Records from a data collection
━━━━━━━━

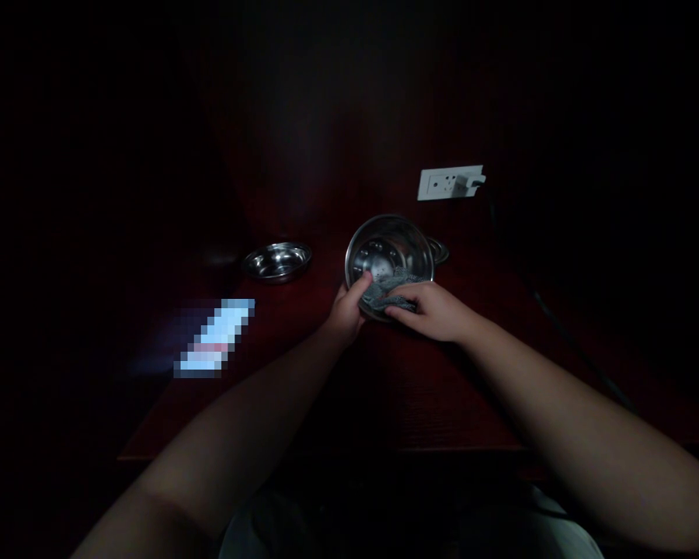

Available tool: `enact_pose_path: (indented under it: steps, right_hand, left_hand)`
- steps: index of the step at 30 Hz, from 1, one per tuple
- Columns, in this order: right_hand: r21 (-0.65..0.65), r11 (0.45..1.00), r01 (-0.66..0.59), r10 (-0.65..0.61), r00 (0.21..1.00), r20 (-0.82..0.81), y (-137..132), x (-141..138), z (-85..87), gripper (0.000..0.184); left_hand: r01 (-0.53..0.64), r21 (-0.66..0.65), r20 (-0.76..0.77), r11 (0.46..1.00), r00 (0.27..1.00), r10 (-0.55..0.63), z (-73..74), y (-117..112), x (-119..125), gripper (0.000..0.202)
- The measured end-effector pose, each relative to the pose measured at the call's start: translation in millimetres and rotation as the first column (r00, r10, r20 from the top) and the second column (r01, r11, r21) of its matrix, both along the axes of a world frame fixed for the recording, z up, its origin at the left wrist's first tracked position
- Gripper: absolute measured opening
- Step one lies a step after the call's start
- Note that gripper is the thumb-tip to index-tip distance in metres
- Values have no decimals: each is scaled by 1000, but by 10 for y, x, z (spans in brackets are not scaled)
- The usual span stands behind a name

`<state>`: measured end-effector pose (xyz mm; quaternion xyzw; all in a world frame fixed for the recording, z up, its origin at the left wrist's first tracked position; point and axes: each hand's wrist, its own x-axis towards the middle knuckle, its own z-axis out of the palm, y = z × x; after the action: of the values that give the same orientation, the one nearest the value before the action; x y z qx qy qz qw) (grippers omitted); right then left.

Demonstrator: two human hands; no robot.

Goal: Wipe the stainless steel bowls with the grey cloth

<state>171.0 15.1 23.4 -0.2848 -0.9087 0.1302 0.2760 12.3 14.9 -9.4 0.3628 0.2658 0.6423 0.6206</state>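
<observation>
A shiny metal bowl (405, 237) is tilted up, its hollow side facing me. My left hand (350, 309) grips its lower left rim, with the thumb over the inside and the fingers underneath. A grey cloth (393, 287) lies bunched against the inside of the bowl near the lower rim. Fingers closed, my right hand (428, 309) holds that cloth and presses it to the metal; some of the fingertips are hidden in its folds.
On the dark red table (443, 404), a shallow metal dish (278, 272) stands to the left. Another round metal piece (439, 250) shows partly behind the bowl. A lit, blurred-out screen (218, 338) lies at the left. The back wall carries a socket (443, 184) with a plug (474, 182). A dark cable (582, 349) runs along the right.
</observation>
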Motion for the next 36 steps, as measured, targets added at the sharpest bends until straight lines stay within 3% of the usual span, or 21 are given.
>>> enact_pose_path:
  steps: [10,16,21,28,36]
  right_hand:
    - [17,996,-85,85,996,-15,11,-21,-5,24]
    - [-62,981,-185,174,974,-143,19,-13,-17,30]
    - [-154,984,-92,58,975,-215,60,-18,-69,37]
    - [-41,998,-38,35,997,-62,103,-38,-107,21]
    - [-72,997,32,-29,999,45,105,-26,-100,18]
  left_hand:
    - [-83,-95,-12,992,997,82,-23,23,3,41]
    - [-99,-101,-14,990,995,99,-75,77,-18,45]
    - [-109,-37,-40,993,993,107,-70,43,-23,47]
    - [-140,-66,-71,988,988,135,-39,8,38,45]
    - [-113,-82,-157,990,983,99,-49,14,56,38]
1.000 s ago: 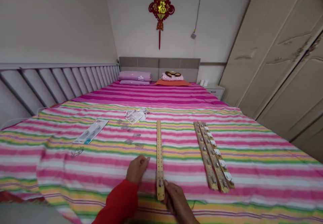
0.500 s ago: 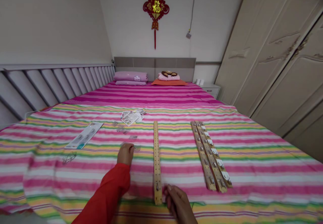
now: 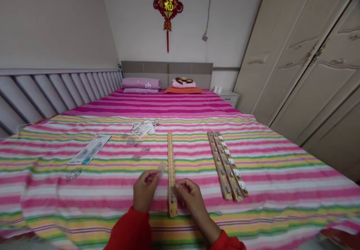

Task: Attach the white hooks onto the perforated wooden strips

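My left hand (image 3: 144, 190) pinches a small clear plastic piece (image 3: 161, 167) by its lower end, just left of a long wooden strip (image 3: 171, 156). The strip lies lengthwise on the striped bedspread, with rows of small holes and a metal hook (image 3: 172, 197) on a clear backing near its close end. My right hand (image 3: 189, 194) is closed at the strip's right edge, its fingertips touching the wood just above that hook. More clear pieces with small metal parts, such as this clear hook piece (image 3: 136, 157), lie to the left of the strip.
Several wooden strips (image 3: 225, 167) bearing metal and white hooks lie together on the right. A pile of opened packaging (image 3: 142, 128) is further back. On the left are a packaged card (image 3: 90, 149) and a loose wire bundle (image 3: 73, 173). Pillows (image 3: 140, 84) rest by the headboard.
My left hand has picked a clear piece off the bedspread and brought it right, close to the strip. My right hand has moved up to touch the strip. The view has shifted slightly.
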Demonstrator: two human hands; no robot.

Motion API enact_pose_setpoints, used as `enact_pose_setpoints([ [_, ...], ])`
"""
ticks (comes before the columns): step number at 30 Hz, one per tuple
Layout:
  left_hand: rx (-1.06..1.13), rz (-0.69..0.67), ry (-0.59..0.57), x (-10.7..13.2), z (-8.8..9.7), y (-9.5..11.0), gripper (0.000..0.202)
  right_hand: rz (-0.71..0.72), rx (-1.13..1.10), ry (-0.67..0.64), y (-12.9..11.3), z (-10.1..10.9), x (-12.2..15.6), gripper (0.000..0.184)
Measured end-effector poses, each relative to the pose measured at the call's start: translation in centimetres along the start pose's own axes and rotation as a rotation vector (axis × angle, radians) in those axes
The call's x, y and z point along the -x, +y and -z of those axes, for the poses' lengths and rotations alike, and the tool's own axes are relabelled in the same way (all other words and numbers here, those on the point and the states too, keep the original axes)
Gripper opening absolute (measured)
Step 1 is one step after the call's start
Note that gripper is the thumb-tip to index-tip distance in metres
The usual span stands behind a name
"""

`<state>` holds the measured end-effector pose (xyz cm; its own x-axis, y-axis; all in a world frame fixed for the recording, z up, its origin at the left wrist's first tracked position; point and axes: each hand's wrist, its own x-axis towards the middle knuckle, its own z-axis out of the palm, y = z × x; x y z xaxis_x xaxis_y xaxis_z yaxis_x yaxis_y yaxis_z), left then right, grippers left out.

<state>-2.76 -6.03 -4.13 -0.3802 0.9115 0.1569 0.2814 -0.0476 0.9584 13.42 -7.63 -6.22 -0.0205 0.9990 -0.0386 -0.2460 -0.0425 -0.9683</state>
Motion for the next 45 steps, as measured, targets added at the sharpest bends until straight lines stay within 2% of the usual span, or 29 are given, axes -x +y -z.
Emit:
enact_pose_setpoints([
  [6, -0.083, -0.131, -0.032, 3.4, -0.8, 0.8, 0.027, 0.05, -0.012, 0.004, -0.7, -1.5, 0.0, 0.04],
  [10, -0.11, -0.222, -0.047, 4.5, -1.0, 0.6, 0.022, 0.062, -0.013, 0.024, -1.0, -1.5, 0.2, 0.041],
  [13, -0.097, -0.217, -0.082, 4.8, -1.1, 0.6, 0.022, 0.06, -0.019, 0.026, -1.0, -1.2, 0.2, 0.04],
  [18, 0.075, -0.035, -0.147, 3.5, -1.0, 1.0, 0.033, 0.051, -0.031, -0.003, -1.1, -0.6, -0.5, 0.035],
  [23, 0.255, 0.114, -0.298, 1.1, -1.3, 0.6, 0.039, 0.02, -0.025, -0.039, -1.0, -0.3, -2.0, 0.034],
  [28, 0.3, 0.233, -0.294, 0.1, -2.6, -0.7, 0.039, -0.018, -0.07, 0.022, 0.0, -0.2, -3.3, 0.029],
  [35, 0.276, 0.266, -0.263, -0.7, -4.1, -2.8, 0.036, 0.012, -0.053, 0.083, 2.2, 0.0, -4.8, 0.02],
  [45, 0.186, 0.243, -0.214, -1.2, -4.7, -4.8, 0.036, 0.047, 0.035, 0.121, 3.9, 0.2, -5.7, 0.015],
])
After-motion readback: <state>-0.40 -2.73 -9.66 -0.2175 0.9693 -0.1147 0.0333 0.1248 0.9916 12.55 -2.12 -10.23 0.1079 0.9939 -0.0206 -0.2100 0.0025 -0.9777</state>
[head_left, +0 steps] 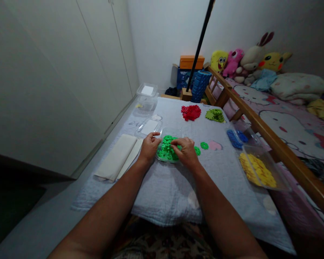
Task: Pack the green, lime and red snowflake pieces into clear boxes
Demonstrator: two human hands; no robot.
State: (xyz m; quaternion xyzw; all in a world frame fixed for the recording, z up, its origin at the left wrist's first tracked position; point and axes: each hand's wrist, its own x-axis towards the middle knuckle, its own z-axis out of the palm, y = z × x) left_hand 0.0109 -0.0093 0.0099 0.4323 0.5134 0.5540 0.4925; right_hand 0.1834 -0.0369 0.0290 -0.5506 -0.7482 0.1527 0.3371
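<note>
A clear plastic container (170, 130) full of bright green flat pieces (166, 149) lies on a pale blue towel (164, 187) in front of me. My left hand (150, 146) grips the container's left rim, fingers curled over its edge. My right hand (185, 151) rests on the green pieces at the container's right side, fingers bent down among them; whether it pinches one is hidden. A few loose green pieces (204, 145) lie just right of that hand.
Farther back on the towel lie a red pile (191, 112) and an olive-green pile (215, 115). Clear containers with blue pieces (235, 138) and yellow pieces (257, 169) stand at the right. A lid (149, 127), folded white cloth (116, 157) and another clear box (147, 96) sit left. A wooden bed rail (270, 138) runs along the right.
</note>
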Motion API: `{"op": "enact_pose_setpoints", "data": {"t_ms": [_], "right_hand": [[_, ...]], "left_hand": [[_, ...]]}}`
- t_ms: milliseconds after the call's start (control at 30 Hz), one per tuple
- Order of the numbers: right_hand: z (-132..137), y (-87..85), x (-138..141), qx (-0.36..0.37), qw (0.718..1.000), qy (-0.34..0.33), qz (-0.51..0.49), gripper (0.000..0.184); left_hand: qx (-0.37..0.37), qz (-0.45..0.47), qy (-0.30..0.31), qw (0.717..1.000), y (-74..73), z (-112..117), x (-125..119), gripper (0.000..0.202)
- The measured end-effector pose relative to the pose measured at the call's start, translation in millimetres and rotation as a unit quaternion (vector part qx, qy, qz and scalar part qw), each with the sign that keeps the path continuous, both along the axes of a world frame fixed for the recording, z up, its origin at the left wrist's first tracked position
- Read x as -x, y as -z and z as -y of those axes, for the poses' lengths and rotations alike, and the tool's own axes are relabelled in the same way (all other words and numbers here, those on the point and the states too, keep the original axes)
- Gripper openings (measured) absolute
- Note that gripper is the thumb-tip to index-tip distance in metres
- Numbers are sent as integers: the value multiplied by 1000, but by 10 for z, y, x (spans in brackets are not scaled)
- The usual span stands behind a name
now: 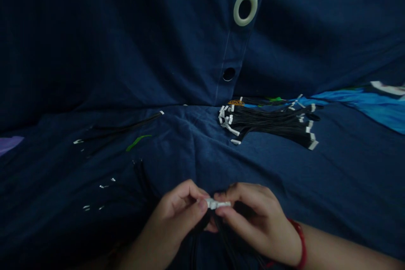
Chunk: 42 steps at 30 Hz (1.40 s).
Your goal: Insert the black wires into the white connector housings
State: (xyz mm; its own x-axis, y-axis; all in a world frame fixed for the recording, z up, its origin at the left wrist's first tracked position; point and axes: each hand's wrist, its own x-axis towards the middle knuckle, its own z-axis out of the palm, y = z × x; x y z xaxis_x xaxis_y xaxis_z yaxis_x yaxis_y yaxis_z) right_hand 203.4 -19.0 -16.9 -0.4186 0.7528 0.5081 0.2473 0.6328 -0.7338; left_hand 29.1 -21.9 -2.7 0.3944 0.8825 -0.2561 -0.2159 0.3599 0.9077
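Note:
My left hand (182, 209) pinches small white plastic connectors (215, 203) between thumb and forefinger. From the other side, my right hand (256, 215) closes its thumb and fingertips on the same cluster of connectors. Black wires (223, 230) hang down from them, partly hidden by my fingers. How many connectors sit between the fingertips cannot be made out. Left of my left hand, loose black wires (144, 179) with small shiny ends lie on the dark blue cloth. A red band (299, 242) circles my right wrist.
A bundle of black cables (268, 122) with white connectors lies beyond my right hand. Further left are a few separate wires (126, 127) with white ends. Dark blue cloth (177, 147) covers the surface and rises behind, where a pale ring eyelet (236, 17) shows.

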Motion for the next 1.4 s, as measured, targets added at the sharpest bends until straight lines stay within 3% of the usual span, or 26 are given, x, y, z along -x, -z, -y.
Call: {"op": "enact_pose_setpoints", "data": {"t_ms": [467, 667, 1033, 1100, 1200, 1267, 1400], "right_hand": [[12, -30, 14, -2, 1000, -22, 1, 5], [1, -17, 10, -3, 1000, -22, -8, 5], [0, -19, 4, 108, 992, -55, -44, 9], [-51, 22, 3, 135, 988, -26, -76, 19], [-157, 27, 14, 150, 984, -7, -100, 24], [-160, -58, 46, 138, 986, -47, -83, 23], [146, -324, 174, 98, 976, -193, -35, 61]], "left_hand": [[4, -2, 48, 999, 51, -5, 37, 10], [21, -15, 48, 999, 8, -48, -2, 12], [-37, -64, 19, 997, -25, -58, 0, 7], [-66, -81, -8, 994, -108, -89, 15, 8], [-106, -72, -72, 989, -383, -87, 24, 10], [-141, -50, -105, 983, -643, -36, 10, 8], [-183, -4, -114, 976, -1156, 94, -44, 10]]}}
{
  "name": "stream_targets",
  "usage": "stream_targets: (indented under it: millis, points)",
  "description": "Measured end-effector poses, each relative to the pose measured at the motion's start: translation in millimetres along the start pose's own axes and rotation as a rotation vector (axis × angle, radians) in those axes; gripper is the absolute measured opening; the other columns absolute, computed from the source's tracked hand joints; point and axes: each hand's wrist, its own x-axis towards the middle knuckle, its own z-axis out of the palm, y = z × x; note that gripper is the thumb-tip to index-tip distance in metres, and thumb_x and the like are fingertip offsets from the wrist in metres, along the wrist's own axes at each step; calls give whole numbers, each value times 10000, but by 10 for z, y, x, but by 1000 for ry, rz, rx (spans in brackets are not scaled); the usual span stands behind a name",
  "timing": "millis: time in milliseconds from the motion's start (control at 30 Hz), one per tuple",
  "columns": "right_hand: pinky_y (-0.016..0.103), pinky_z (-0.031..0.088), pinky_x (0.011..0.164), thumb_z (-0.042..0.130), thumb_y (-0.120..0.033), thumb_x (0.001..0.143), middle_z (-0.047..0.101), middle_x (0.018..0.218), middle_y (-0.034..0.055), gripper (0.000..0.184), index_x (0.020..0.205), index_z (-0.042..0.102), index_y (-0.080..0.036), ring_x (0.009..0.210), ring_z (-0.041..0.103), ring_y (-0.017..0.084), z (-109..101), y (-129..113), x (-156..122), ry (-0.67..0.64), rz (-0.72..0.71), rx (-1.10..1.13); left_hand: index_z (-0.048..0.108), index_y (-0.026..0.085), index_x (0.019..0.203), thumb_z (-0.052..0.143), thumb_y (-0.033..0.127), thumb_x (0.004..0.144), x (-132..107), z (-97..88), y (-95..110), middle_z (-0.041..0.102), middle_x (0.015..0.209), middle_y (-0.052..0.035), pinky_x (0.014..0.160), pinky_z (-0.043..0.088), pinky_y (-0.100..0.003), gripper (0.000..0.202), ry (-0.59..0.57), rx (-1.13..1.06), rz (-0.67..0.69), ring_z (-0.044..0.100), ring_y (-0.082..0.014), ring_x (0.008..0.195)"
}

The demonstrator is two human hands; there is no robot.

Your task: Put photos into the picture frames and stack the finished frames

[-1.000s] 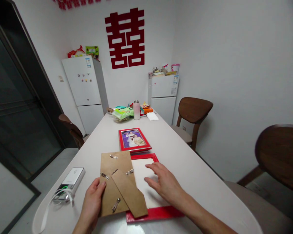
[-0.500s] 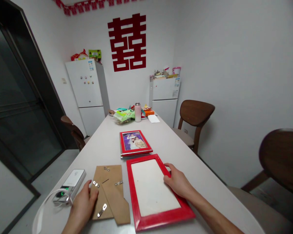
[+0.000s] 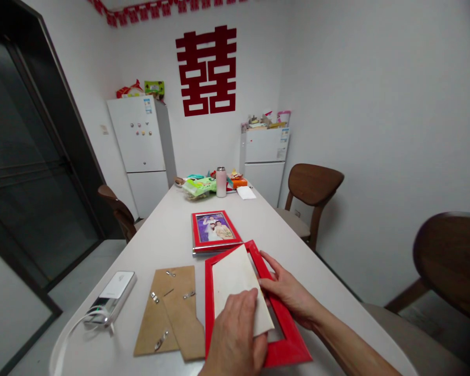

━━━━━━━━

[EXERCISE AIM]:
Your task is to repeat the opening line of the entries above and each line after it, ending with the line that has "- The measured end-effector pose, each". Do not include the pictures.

[FINISHED TASK]:
Available tool: `enact_pose_path: (indented under it: steps, right_hand, left_hand)`
- steps: index of the step at 30 Hz, from 1, one per tuple
- Columns, in this order: right_hand: r21 (-0.65..0.65), r11 (0.45..1.00), r01 (-0.66..0.59), r10 (-0.65..0.61), r00 (0.21..1.00), r20 (-0.82..0.81), y (-137..132), x (-141..138), z (-85..87), gripper (0.000..0.184); left_hand: r01 (-0.53..0.64), r21 (-0.66..0.65), r20 (-0.76..0.77), r11 (0.46..1.00), r00 (0.27..1.00), r10 (-0.55..0.63), z (-73..74), y (-117..112), x (-119..125), gripper (0.000..0.202)
- The measured end-effector pose, each relative to the pose measured at the call's start: translation in millimetres and rotation as the first column (r00, r10, r20 from the top) and the second column (r01, r11, r21) of its matrix, both along the axes of a world frame fixed for the recording, z up, its origin at the left wrist's first tracked position

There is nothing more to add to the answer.